1. Pour les uns, il serait un peu un Fidel Castro réussi, un leader populaire et charismatique qui est parvenu à éviter la tentation dictatoriale de son voisin cubain, malgré une tentative de putsch qui la conduit en prison, avant d’être élu démocratiquemet à deux reprises chef de l’Etat vénézuélien. Et ce, malgré une hostilité nord-américaine redoutable que l’élection de Barack Obama vient à peine d’alléger. En février dernier, il a gagné le référendum qu’il avait organisé, qui lui permet de briguer un troisième mandat présidentiel en 2012. L’estimé Olivier Bonnet salue son « bilan flatteur en matière de santé, d’éducation et de logement« , mais reconnait que deux points noirs importants subsistent, avec la corruption et l’insécurité. Chavez a aussi taclé Israël plus durement que bien des dirigeants du monde, au moment de la guerre à Gaza. Son « enthousiasme » rebelle l’a aussi conduit à féliciter l’ignoble Amadinejad pour sa réélection en Iran.

2. Pour les autres, Hugo Chavez est un monocrate, un danger pour les libertés publiques de son pays. Pour preuve, Chavez a mal accepté la défaite de ses partisans aux élections municipales et régionales de novembre dernier. Il a ainsi créé des « autorités métropolitaines » dans les villes passées à l’opposition, comme à Caracast. Ces autorités, nommées par le Président, récupèrent des compétences en matière d’éducation,  de santé ou d’urbanisme, aux détriments des mairies. Un avocat d’affaires canadien, Maître Amsterdam, a pris la défense de Eligio Cedeno, un banquier autoditacte mais supporteur de l’opposition, qui est détenu depuis deux ans par les services de renseignements… sans procès. Cet avocat semble s’être spécialisé dans la défense des hommes d’affaires opposants aux monocrates de tous les pays : en Russie, il était aux côtés de Mikhaël Khodorkovski, cet oligarque rival de Poutine qui termina au goulag en Sibérie.
Reporters Sans Frontières est entré dans la danse. L’association a dénoncé les attaques contre la presse d’opposition.

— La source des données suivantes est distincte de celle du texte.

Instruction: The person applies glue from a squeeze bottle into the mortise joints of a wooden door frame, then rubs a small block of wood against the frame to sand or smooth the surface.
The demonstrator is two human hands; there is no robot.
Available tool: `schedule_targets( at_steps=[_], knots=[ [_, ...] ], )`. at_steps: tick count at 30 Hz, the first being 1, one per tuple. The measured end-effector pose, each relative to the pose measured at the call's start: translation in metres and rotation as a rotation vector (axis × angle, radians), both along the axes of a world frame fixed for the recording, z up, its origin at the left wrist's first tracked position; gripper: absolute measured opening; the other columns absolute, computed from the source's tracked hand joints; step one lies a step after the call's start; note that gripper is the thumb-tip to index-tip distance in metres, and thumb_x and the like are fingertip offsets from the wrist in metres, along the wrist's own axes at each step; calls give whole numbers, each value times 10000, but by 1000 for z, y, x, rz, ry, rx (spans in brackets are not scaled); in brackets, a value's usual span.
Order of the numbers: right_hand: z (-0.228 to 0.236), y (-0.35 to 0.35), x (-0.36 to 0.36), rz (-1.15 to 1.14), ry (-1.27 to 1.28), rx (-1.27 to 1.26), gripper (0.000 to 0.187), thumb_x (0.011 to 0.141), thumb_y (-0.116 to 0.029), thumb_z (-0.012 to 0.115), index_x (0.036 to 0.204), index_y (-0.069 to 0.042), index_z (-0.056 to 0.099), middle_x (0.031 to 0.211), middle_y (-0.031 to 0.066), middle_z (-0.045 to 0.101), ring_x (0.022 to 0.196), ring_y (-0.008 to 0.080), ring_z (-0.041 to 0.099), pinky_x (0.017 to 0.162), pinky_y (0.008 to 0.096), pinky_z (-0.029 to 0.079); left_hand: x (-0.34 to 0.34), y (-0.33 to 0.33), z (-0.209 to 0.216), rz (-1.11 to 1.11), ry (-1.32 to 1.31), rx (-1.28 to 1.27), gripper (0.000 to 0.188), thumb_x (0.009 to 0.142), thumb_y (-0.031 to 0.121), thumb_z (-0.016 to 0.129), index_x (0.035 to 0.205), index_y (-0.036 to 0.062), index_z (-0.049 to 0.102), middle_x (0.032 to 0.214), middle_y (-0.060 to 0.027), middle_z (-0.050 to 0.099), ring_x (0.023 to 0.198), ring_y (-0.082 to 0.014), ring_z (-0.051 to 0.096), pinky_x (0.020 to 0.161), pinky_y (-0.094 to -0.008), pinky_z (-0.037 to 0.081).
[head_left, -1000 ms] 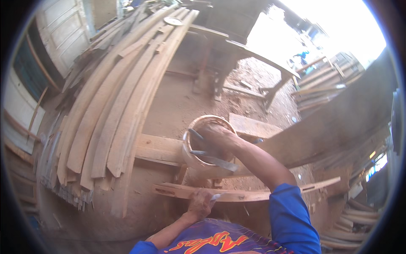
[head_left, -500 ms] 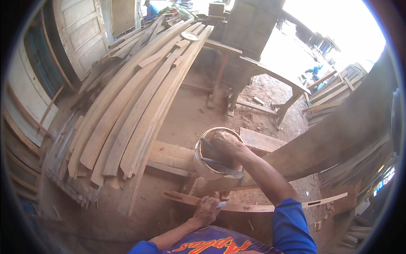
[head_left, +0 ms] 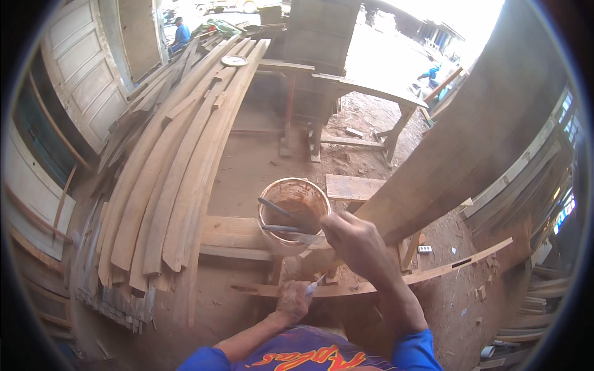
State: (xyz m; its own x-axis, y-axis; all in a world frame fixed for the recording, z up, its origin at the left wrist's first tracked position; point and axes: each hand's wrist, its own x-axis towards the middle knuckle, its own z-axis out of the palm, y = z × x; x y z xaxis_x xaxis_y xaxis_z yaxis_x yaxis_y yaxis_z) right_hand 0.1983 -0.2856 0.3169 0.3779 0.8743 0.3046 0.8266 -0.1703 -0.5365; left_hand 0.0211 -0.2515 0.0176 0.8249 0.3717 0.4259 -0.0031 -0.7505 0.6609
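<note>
A curved wooden slat point(head_left: 365, 288) with slots near its ends lies crosswise before me. My left hand point(head_left: 293, 299) is closed at the slat's left part, and a small pale, pointed tool point(head_left: 313, 285) sticks out of its fingers. A round bucket point(head_left: 263, 234) with a smeared rim stands beyond the slat, brown material inside. A dark stick-like handle point(head_left: 275, 208) leans inside it, and a flat-bladed scraper point(head_left: 291, 233) lies across its near side. My right hand point(head_left: 356, 234) is closed just right of the bucket; whatever it may hold is hidden.
Long curved boards point(head_left: 185, 185) are stacked at left, with a round white lid point(head_left: 234, 60) on top. A wide plank point(head_left: 458, 136) slants up at right. A wooden trestle point(head_left: 371, 93) stands ahead. Two people in blue point(head_left: 180, 34) are far off.
My right hand has come out of the bucket and moved toward its right side, closed. My view has shifted, while my left hand stays at the slat with the pale tool.
</note>
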Motion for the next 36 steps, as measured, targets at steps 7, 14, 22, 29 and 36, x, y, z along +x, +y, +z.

Il est difficile de se juger une réalité vénézuellienne, sagement assis derrière son ordinateur quelque part en France. L’Amérique latine est un continent de tensions inouies, d’inégalités sociales incroyables, musclées par une exploitation étrangère séculaire évidente. J’ai aussi cessé d’absoudre les apprentis dictateurs sous prétexte que leurs hôpitaux sont bien tenus.

De quel côté serions-nous là-bas ?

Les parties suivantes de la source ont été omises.